Heart beating frantic, she scoops the guts back inside.

She sees the shine of tasteful Italian loafers. Hiya Ruth! Oh, hi Olly. Fingers of red creep up on her face. Olly works in men’s neckties. Handsomish. Charming. English. There is something about him, though, something about him, something so terribly familiar…Something about his face…A certain squareness of the jaw…The fleshy underside of his lips…

It is HE who she pines for, it is HE who fills her daily thoughts, buried in between darker thoughts and lighter thoughts.

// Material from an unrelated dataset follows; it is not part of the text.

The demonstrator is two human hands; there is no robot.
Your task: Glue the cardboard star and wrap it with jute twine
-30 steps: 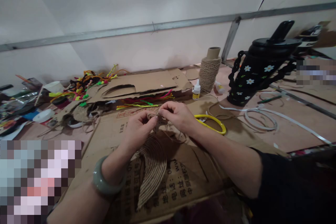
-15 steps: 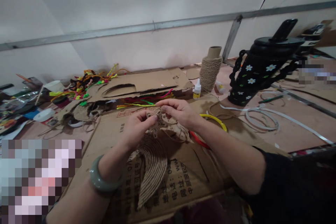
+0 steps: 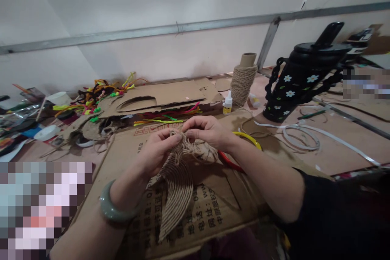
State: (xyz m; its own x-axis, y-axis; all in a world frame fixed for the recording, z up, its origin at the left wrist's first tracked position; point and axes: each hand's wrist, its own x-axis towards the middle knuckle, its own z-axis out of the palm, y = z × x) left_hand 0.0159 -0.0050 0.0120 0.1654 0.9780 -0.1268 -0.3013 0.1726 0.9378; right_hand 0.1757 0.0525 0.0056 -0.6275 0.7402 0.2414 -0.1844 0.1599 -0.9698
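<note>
A looped piece of brown jute twine [image 3: 177, 155] is pinched between both hands above the cardboard. My left hand [image 3: 160, 148], with a pale green bangle on the wrist, grips its left side between thumb and fingers. My right hand [image 3: 207, 132] holds the upper right side in a pinch; the fingertips partly cover the twine. Just below lies a curved, pointed shape covered in rows of twine [image 3: 178, 203], flat on the printed cardboard [image 3: 222, 227]. More twine and a pale piece [image 3: 207, 154] sit under my right hand.
A twine spool [image 3: 243, 83] and small glue bottle [image 3: 227, 103] stand behind my hands. To the right are a black flowered tumbler [image 3: 297, 83] and a coiled white strip [image 3: 301, 138]. Colourful pipe cleaners [image 3: 105, 89] and cut cardboard [image 3: 173, 91] lie behind, left of the spool.
Both hands keep their pinch on the twine piece, which has tilted and dropped slightly. My right fingers have shifted a little on it. The whole view has moved slightly.
</note>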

It is HIM who she prays to, offering up her daily meditations. HE is her reference point for everything. She tells herself, she must forget HIM. HE is dead to her. HE has no name. She pushes HIM deep inside although HE often surfaces, on the street, suddenly in a crowd, in a stranger’s face.

Need some help. A statement, not a question. Olly crouches down besides her. He is helpful. Why is he helpful? Ruth cannot consider motive. She is otherwise occupied. HE has occupied her mind, colonized her body.

She thinks: There are strangers here who wear your face.

Yeah, thanks. The green girl is often inarticulate. Speech littered with likes. She cannot translate the depths. (Are there depths? I am still unsure of her interiority. If I prick her will thoughts rush out or just a mess of heavy confusion?)

Olly hands the purse over. It has no name, the purse. It is black with no name. It looks enough like it has a name, from far away, but up close one realizes the purse’s secret, the humiliation of its anonymity.

Good to see you Ruth.

Bye. Feather-voiced. Sending up the American blonde. She is an actress. She is playing herself. She is ready for her screen test. I can think of several blonde Hollywood actresses who could play the part well, yet I do not know their names. They are not as memorable as the classics, Marilyn or Jean, those starry creations that burned bright, died young. I think of young celebrities in the media, stalked by our eyes, the paparazzi, those magazines we read. They exist to draw attention. Aware of the whole world watching. They are green girls too. We give birth to them. Then we destroy them with our insatiable desire to have entrance into their private lives. This is them unmasked without makeup, waiting in a queue at the grocery store, blinking from a sex tape…we watch and watch.

~ ~ ~

An insight into the lives of countless young women who never knew, or may never know, any other home than the plainest of furnished rooms in a drab hotel.